That said I ask you to focus on the Authentication aspect, we can eventually discuss about AuthZ in another thread and probably not in the REST contract as these details will be (mostly) hidden to the client. I have opened this question in the REST contract project because whatever we decide to use for the AuthN implementation we need to provide a way for the REST client(s) to supply credentials or connect to an authenticated session. The linked stack question is a bit old but the listed options are still valid and the only alternative that we have as far as I know. I don't think that we can discuss about which realms we should support as we want to be as much backward compatible as possible (LDAP, Shibboleth, X509, etc.) but please note that this don't limit our options in any way: we can have multiple login methods/realms regardless to the use of custom endpoints or oauth2. Also in the case we opt for oauth2 with an "external" authN server we can support multiple methods etc. BTW CAS supports much more auth methods than us out-of-box and can be just embedded in the webapp or supplied in the same way that we include SOLR. For the long run I believe that will be easier for us and more effective to rely on an external wide-used and enterprise grade authN system like CAS but as this will require some extra effort and testing I will prefer to keep that out-of-scope of DSpace 7 unless someone else will strongly volunteer for that.
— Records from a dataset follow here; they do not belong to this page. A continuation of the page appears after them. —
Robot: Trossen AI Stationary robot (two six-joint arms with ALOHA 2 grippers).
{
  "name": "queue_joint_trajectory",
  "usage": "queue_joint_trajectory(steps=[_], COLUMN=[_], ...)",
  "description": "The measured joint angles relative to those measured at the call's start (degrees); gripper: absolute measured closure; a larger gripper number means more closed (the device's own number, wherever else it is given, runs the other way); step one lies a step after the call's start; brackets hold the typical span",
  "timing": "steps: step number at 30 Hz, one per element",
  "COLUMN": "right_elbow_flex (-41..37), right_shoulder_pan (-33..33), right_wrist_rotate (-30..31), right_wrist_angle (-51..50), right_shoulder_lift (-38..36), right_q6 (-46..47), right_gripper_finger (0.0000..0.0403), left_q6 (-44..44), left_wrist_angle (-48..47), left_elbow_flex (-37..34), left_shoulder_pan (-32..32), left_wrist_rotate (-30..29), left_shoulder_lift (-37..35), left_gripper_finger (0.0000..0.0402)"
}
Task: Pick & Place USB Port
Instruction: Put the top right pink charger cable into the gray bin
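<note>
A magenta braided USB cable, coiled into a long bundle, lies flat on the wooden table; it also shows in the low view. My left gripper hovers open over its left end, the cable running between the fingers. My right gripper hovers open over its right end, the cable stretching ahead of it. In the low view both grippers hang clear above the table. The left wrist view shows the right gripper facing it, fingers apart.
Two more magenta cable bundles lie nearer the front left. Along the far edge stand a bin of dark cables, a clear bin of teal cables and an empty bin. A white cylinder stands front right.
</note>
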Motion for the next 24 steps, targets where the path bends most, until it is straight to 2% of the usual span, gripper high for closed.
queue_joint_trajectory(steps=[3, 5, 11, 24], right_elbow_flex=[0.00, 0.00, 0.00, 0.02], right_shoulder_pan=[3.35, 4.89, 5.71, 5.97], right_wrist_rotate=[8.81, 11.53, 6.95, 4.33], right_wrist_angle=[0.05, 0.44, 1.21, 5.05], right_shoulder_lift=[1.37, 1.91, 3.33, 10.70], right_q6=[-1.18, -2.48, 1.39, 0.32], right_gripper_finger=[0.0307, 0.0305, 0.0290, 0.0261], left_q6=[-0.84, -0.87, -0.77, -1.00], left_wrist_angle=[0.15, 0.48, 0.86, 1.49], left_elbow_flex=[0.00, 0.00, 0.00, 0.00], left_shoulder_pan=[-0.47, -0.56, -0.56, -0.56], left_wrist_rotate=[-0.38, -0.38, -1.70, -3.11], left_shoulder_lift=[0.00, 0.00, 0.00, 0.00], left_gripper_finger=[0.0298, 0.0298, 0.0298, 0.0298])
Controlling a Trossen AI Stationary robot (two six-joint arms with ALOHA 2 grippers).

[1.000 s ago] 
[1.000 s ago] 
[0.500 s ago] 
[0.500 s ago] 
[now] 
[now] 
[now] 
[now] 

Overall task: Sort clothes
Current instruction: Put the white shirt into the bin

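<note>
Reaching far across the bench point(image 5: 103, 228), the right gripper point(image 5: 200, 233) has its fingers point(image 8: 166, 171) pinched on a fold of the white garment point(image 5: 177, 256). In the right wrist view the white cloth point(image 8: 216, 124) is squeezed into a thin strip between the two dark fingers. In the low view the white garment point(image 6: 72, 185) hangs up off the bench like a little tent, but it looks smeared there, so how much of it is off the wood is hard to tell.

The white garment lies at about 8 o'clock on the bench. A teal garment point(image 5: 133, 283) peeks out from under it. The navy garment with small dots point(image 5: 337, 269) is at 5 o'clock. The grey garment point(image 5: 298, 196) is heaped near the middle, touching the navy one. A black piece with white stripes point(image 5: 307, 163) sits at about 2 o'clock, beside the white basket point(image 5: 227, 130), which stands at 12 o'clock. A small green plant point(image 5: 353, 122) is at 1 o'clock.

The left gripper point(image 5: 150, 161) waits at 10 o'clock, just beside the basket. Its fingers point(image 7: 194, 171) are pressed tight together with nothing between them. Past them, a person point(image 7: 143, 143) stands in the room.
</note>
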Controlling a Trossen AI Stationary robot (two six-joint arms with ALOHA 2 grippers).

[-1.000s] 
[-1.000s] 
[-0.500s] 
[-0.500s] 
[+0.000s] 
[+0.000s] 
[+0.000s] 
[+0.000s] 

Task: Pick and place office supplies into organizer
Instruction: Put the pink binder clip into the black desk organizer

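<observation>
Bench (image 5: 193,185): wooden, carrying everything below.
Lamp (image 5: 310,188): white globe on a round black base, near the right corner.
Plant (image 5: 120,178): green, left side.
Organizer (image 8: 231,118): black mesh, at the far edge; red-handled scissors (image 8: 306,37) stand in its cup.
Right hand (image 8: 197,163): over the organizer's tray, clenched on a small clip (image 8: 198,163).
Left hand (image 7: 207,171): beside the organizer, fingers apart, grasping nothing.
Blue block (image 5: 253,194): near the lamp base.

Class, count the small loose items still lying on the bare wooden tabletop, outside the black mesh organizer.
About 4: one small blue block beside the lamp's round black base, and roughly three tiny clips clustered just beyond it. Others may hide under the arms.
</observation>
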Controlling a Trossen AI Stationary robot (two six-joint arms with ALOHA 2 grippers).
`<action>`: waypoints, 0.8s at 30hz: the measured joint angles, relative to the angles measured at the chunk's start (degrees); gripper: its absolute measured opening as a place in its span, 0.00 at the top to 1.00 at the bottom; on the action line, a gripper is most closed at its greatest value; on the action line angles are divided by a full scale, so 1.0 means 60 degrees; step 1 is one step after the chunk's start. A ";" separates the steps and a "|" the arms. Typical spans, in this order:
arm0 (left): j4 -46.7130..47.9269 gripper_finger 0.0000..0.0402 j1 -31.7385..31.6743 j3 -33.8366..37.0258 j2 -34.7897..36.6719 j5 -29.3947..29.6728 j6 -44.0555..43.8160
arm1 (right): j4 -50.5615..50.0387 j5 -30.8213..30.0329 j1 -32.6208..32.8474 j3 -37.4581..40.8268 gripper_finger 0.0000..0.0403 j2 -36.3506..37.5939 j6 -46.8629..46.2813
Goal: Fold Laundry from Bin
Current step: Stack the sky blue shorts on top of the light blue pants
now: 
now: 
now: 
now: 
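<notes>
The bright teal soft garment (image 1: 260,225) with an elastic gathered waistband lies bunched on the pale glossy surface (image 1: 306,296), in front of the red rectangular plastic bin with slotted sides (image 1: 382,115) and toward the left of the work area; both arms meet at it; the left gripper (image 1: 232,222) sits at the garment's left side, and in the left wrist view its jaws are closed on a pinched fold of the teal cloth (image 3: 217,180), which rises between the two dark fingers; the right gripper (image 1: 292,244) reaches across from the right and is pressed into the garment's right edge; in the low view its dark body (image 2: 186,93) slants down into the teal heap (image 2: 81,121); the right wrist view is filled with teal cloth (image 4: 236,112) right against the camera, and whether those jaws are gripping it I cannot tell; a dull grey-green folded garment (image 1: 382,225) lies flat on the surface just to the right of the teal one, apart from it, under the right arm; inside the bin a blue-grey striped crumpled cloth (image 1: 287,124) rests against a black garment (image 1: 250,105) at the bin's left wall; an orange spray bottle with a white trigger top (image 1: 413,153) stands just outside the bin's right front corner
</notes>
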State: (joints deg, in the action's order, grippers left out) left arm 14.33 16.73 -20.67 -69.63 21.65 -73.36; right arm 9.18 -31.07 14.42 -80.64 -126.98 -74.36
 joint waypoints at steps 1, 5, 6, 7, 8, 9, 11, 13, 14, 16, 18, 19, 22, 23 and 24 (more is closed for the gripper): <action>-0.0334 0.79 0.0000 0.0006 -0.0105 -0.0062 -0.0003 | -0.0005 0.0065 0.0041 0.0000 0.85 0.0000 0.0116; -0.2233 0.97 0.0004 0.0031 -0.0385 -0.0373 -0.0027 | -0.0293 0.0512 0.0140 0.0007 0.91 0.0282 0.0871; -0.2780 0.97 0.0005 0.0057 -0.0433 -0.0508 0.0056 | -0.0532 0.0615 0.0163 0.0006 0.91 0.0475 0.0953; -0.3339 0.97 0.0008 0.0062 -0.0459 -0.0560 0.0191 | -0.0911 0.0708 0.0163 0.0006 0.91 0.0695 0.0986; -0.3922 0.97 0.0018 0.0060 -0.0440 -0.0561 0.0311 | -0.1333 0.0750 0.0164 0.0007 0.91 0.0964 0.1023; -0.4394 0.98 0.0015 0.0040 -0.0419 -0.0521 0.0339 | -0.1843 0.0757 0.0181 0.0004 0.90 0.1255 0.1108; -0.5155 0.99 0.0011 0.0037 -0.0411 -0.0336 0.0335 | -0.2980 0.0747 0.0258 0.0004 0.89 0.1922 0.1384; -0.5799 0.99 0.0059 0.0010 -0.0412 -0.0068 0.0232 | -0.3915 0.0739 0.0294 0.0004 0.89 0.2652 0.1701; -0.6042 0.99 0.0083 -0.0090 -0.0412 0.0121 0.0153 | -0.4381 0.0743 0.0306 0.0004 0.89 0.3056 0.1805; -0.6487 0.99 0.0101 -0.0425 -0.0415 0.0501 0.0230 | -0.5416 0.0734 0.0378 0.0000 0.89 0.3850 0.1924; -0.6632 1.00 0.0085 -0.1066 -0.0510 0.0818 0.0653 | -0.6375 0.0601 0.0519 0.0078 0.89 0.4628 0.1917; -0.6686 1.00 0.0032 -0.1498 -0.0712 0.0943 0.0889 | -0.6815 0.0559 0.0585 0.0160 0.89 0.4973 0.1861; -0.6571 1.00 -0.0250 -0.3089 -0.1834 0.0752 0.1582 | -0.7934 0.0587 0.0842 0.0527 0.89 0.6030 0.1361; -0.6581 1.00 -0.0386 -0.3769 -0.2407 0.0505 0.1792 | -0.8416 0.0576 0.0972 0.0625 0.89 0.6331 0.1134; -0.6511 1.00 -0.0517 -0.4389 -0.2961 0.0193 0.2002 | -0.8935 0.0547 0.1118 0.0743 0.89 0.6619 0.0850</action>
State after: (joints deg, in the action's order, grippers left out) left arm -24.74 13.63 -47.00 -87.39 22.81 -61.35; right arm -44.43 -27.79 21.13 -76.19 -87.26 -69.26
As said Spring makes really easy to implement an oauth2 server. It is more or less a maven dependency and some configuration) see https://spring.io/guides/tutorials/spring-boot-oauth2/#_social_login_authserver This example shows how to implement oauth2 in the same springmvc app than the rest api delegating the user authN to external oauth2 providers but they could be a LDAP lookup, db lookup, shibboleth or whatever. This mean that we can expose our existent AuthN infrastructure over a standard protocol (OAUTH2). Moreover, we can in future benefit from the additional features of OAUTH2 such as the ability to manage scopes to limit the authZ grant to the application by the user. For instance, it could be useful to allow a third part plugin to interact with the platform without the ability to invoke administrative feature on behalf of the (admin)user. As the majority of RESTful API (Twitter, Facebook, Google, Linkedin, ORCID, etc.) implements OAUTH2 my understanding is that it will be easier also for clients other than the default Angular UI and in different languages to implement such mechanism. Another example of app build with AngularJS, Spring MVC REST and OAUTH2 can be found here: http://www.baeldung.com/rest-api-spring-oauth2-angularjs

About IPAuthentication, it is not really an authentication method but just a workaround in our current model to introduce some automatism in the authZ part. It can (and must) be mainteined but it should not drive any decision about the authN part as it should be refactor in a less coupled way.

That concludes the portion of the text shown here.